*Work order*.
Go over the entries and report the lines where the word "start" occurs.

*Records for this exercise*.
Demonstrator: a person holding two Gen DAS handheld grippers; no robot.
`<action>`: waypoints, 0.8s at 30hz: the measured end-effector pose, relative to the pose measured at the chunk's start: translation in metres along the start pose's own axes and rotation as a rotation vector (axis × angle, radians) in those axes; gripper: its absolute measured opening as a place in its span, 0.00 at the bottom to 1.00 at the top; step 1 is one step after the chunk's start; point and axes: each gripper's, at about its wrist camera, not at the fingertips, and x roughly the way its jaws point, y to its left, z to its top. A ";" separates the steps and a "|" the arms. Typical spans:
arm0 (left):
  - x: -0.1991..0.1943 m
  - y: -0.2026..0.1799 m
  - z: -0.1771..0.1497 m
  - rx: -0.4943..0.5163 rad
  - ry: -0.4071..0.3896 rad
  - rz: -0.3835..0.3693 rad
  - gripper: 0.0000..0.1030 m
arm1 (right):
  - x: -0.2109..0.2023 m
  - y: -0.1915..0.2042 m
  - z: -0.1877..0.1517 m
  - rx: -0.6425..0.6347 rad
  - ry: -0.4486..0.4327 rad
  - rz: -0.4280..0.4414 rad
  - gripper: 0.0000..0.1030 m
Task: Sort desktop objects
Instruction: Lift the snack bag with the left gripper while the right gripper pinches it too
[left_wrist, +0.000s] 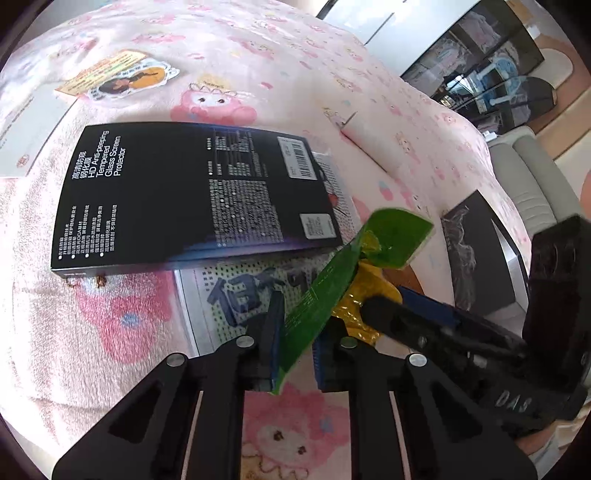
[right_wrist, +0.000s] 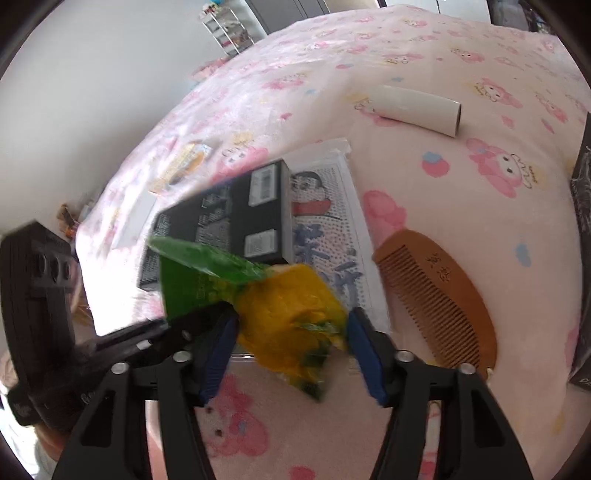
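Clearly the green-and-yellow wrapper (left_wrist: 325, 291) is light, crinkly and slippery: left hand-held gripper (left_wrist: 295, 354) clenched on its flat green edge, right hand-held gripper (right_wrist: 291, 347) spread around the yellow bulge, lower centre

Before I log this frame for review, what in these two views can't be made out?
- Right wrist view: whether the right gripper fingers press the yellow-green packet; motion blur smears it.
- Both views: the print on the dotted card, mostly covered by the black screen protector box.
- Right wrist view: the dark box, cut off by the right edge.
- Left wrist view: the white sheet, cut by the left edge, lettering too small.
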 end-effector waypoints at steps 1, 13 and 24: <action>-0.002 -0.002 -0.001 0.008 -0.005 0.003 0.10 | -0.002 0.001 0.000 -0.001 -0.005 -0.002 0.47; -0.011 -0.004 -0.018 -0.010 0.027 0.023 0.33 | -0.002 -0.023 -0.027 0.117 0.074 0.024 0.71; -0.007 -0.013 -0.001 0.030 -0.024 -0.010 0.07 | 0.006 -0.003 -0.018 0.060 0.041 0.060 0.51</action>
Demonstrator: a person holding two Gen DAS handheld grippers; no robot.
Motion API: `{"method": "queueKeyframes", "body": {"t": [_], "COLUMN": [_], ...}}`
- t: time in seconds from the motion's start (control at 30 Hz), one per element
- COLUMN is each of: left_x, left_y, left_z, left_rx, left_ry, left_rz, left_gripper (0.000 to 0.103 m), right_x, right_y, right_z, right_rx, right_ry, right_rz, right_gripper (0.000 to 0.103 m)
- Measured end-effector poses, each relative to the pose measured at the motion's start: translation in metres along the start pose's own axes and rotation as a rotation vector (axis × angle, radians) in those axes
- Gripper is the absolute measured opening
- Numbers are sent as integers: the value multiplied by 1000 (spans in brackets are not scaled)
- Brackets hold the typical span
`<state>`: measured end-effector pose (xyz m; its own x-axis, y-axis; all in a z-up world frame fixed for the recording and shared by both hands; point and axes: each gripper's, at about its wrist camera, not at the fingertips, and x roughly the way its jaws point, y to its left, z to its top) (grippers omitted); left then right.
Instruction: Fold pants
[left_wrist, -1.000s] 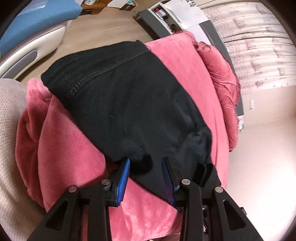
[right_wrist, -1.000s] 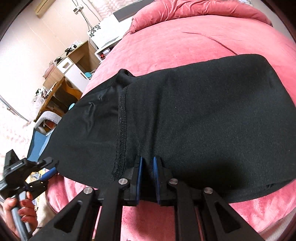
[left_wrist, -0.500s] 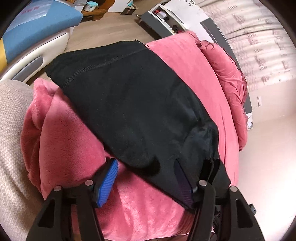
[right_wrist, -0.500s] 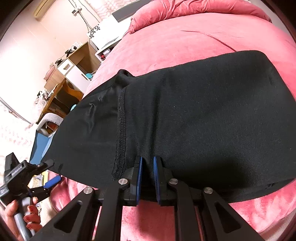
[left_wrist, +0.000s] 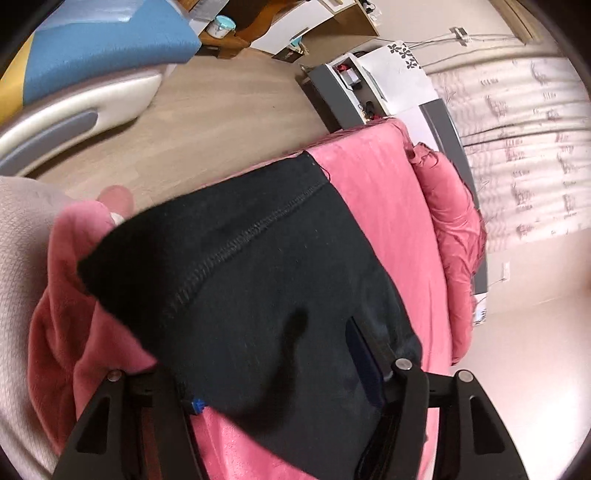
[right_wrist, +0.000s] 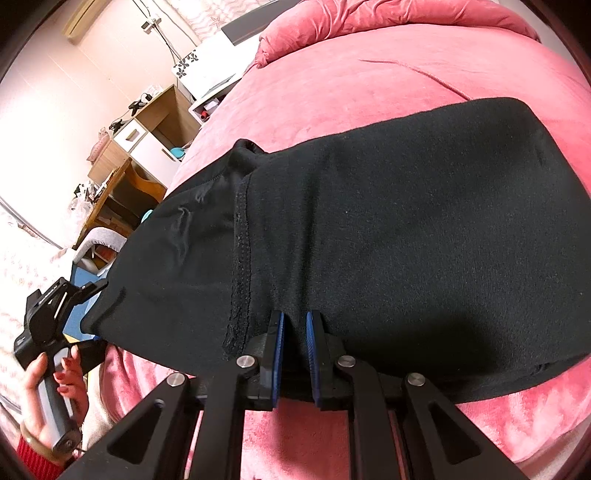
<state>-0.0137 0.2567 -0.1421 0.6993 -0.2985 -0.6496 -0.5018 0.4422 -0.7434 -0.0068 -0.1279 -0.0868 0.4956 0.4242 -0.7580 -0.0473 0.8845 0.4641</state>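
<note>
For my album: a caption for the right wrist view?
Right gripper pinching black pants on a pink blanket.

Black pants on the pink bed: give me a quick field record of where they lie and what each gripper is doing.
garment: black pants, spread flat on the pink blanket
seam: stitched seam beside the right gripper
right gripper: shut on the near pants edge
left gripper: jaws just opened, wide apart, pants corner draped between them, not pinched
left hand: holds the left gripper's handle at the pants' far end

Wood floor (left_wrist: 229, 110); patterned curtain (left_wrist: 524, 155); wooden desk (right_wrist: 122, 192) by pale wall (right_wrist: 55, 81).
</note>
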Motion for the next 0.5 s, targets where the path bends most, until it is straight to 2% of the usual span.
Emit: {"method": "queueKeyframes", "body": {"t": [0.07, 0.13, 0.17, 0.27, 0.33, 0.5], "left_x": [-3, -4, -5, -12, -20, -40], "left_y": [6, 9, 10, 6, -2, -47], "left_z": [2, 3, 5, 7, 7, 3], "left_rx": [-28, -28, -17, 31, 77, 230], "left_ry": [-1, 9, 14, 3, -9, -47], "left_rz": [-48, -57, -51, -110, -134, -214], "left_gripper": [53, 21, 17, 14, 14, 13], "right_x": [0, -4, -9, -9, -4, 15], "right_y": [0, 1, 5, 19, 19, 14], "right_z": [0, 1, 1, 4, 5, 8], "right_rx": [4, 5, -11, -64, -53, -43], "right_ry": [-1, -22, -49, -61, -59, -14], "right_rz": [1, 9, 27, 48, 57, 41], "right_gripper": [13, 14, 17, 18, 18, 16]}}
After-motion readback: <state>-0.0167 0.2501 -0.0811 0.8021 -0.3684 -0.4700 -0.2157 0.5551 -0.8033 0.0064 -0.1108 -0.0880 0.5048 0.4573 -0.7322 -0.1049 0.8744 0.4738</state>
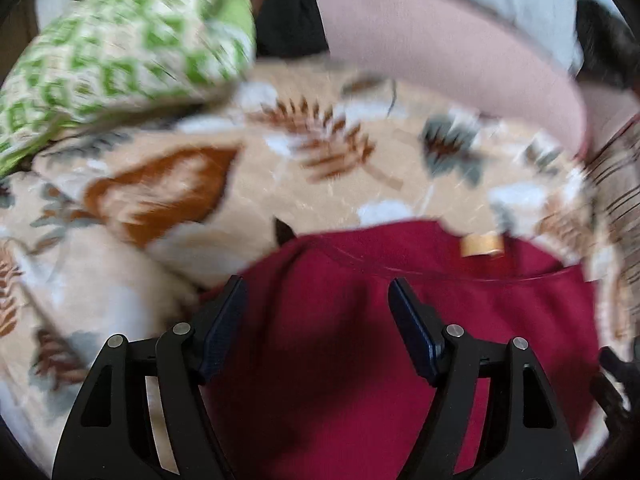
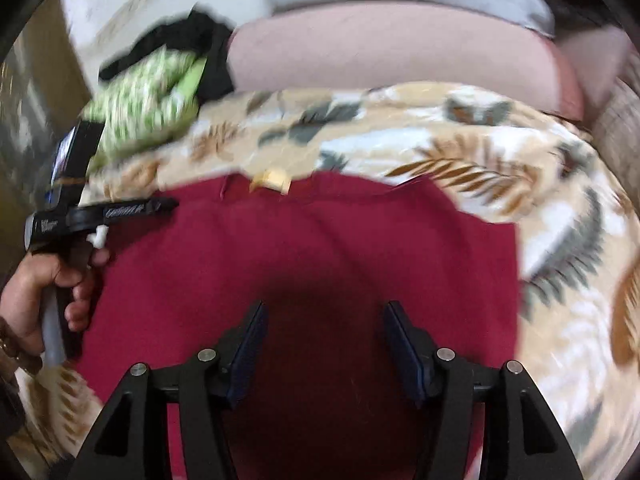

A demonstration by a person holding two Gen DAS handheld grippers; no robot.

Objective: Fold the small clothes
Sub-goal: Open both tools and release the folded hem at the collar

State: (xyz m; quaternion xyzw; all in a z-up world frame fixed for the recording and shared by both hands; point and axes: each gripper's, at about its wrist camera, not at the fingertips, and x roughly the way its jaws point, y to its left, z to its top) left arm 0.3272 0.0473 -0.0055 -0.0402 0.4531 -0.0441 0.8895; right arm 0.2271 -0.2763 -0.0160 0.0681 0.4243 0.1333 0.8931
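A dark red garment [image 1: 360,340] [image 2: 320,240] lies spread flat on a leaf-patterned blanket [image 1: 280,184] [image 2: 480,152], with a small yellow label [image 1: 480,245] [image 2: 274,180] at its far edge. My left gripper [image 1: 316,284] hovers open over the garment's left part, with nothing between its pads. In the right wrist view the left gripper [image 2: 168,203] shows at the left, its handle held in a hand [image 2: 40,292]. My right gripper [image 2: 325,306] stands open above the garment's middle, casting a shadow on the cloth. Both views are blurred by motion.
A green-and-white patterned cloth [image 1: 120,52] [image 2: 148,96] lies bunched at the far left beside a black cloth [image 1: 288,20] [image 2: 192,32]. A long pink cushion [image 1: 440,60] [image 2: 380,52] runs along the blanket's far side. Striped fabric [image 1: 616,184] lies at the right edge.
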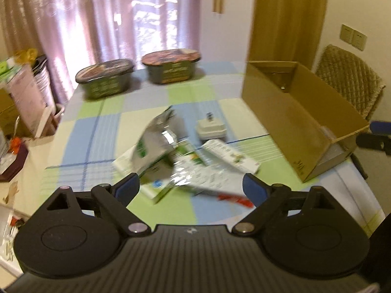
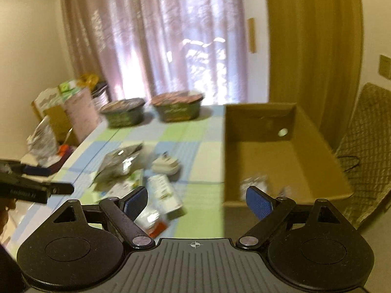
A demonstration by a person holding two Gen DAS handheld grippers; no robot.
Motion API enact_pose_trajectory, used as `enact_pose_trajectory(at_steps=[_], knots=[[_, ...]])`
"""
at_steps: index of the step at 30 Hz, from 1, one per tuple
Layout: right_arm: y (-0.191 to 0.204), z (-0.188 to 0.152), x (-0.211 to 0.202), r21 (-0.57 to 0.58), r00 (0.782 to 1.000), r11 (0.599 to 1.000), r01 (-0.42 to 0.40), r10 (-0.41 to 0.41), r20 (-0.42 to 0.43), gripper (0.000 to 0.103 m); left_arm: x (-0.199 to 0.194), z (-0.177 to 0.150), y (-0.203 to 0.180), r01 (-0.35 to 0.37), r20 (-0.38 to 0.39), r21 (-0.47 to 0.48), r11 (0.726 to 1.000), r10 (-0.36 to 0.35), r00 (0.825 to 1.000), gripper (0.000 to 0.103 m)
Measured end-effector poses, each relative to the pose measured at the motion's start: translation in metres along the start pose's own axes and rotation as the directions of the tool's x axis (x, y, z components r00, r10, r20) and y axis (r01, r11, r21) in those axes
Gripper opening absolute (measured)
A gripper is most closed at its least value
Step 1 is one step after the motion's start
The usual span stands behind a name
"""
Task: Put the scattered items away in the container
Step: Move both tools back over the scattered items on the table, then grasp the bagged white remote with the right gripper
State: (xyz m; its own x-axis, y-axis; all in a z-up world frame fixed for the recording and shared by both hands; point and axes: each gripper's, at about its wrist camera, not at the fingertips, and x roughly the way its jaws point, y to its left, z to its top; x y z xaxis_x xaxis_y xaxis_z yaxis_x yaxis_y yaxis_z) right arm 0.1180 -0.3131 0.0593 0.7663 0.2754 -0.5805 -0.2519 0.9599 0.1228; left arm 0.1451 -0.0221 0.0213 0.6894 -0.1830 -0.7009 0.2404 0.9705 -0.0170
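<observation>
A heap of scattered items lies mid-table: a crumpled silver foil pouch [image 1: 158, 136] [image 2: 119, 163], a white plug adapter [image 1: 211, 130] [image 2: 166, 166], a white-and-green carton [image 1: 232, 156] [image 2: 163, 193], a flatter green-and-white box [image 1: 151, 178] and a foil packet with a red end [image 1: 212, 183] [image 2: 154, 222]. My left gripper [image 1: 191, 186] hangs open just short of the heap, holding nothing. The open cardboard box [image 1: 281, 127] [image 2: 259, 122] stands at the right. My right gripper [image 2: 198, 201] is open over the box's near left corner. A blurred silvery item [image 2: 254, 183] lies inside.
Two lidded instant-noodle bowls [image 1: 105, 78] [image 1: 171, 66] stand at the table's far edge before a curtained window. Cluttered boxes and papers [image 1: 22, 92] crowd the left side. A quilted chair [image 1: 349, 78] stands behind the box. The checked tablecloth [image 1: 80, 146] covers the table.
</observation>
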Motion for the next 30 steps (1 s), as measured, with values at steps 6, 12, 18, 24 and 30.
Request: enact_pose_trajectory(at_steps=[6, 12, 18, 24, 30], knots=[[0.041, -0.016, 0.019, -0.109, 0.995, 0.992, -0.070, 0.061, -0.079, 0.093, -0.008, -0.017, 0.027, -0.011, -0.004, -0.020, 1.000, 0.011, 1.000, 0.092], [0.071, -0.018, 0.052, -0.274, 0.984, 0.951, -0.140, 0.102, -0.147, 0.093, 0.000, -0.027, 0.041, -0.003, -0.018, -0.013, 1.000, 0.002, 1.000, 0.092], [0.096, -0.024, 0.099, -0.450, 0.958, 0.861, -0.235, 0.128, -0.255, 0.092, 0.020, -0.035, 0.048, 0.034, -0.045, 0.047, 0.998, -0.031, 0.998, 0.092], [0.114, -0.029, 0.148, -0.556, 0.927, 0.768, -0.319, 0.130, -0.352, 0.092, 0.044, -0.038, 0.053, 0.063, -0.070, 0.111, 0.992, -0.055, 0.996, 0.092], [0.119, -0.030, 0.189, -0.588, 0.903, 0.720, -0.367, 0.123, -0.413, 0.088, 0.070, -0.039, 0.058, 0.097, -0.084, 0.127, 0.987, -0.087, 0.993, 0.092]])
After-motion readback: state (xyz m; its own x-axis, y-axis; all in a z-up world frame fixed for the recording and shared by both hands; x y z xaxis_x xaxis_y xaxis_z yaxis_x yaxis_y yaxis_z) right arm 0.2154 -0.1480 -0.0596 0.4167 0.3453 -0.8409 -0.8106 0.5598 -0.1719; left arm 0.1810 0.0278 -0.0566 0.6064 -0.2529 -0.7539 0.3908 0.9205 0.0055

*Task result*.
`<action>`: waypoints, 0.8s at 30hz: the measured end-effector pose, relative to the pose measured at the chunk's start: translation in metres along the start pose's own axes and rotation as a rotation vector (axis × angle, radians) in those axes; gripper: its absolute measured opening as a place in its span, 0.00 at the bottom to 1.00 at the top; step 1 is one step after the chunk's start; point and axes: each gripper's, at about its wrist camera, not at the fingertips, and x roughly the way its jaws point, y to its left, z to its top. A ";" separates the steps and a "|" the arms. Typical spans:
- t: time in seconds from the motion's start (control at 30 Hz), one per element
- Measured end-effector poses, each relative to the pose measured at the motion's start: translation in metres along the start pose's own axes and rotation as a rotation vector (axis × angle, radians) in those axes
Measured end-effector poses, each relative to the pose measured at the motion's start: translation in metres along the start pose's own axes and rotation as the directions of the tool's x axis (x, y, z components r00, r10, r20) and y axis (r01, r11, r21) in those axes
Step 1 is one step after the motion's start

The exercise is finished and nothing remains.